WHAT THIS TASK INVOLVES – Beneath this task is a listing; retype all of it exactly.

INPUT DATA –
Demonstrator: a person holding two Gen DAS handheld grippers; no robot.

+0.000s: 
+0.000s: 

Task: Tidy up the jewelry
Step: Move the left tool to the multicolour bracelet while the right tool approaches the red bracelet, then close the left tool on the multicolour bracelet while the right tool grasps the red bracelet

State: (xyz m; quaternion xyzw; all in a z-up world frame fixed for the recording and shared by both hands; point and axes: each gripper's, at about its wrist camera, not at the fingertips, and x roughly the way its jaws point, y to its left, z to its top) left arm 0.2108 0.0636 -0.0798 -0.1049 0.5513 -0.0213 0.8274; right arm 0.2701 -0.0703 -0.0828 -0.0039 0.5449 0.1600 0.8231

TASK SOLUTION –
Demonstrator: a person holding two Gen DAS handheld grippers; no robot.

+0.000s: 
+0.000s: 

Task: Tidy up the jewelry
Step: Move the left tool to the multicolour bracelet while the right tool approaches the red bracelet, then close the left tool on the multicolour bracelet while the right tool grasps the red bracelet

State: (xyz m; quaternion xyzw; all in a z-up world frame fixed for the recording and shared by both hands; point and axes: each gripper's, at about its wrist camera, not at the fingertips, and x roughly the way its jaws point, y to its left, z to its top) left arm 0.2108 0.0636 -0.0798 -0.1049 0.5513 -0.0213 0.8274; right arm 0.2701 -0.0703 -0.0828 -0.0039 0.5449 0.1600 0.8231

Thus the exercise is complete.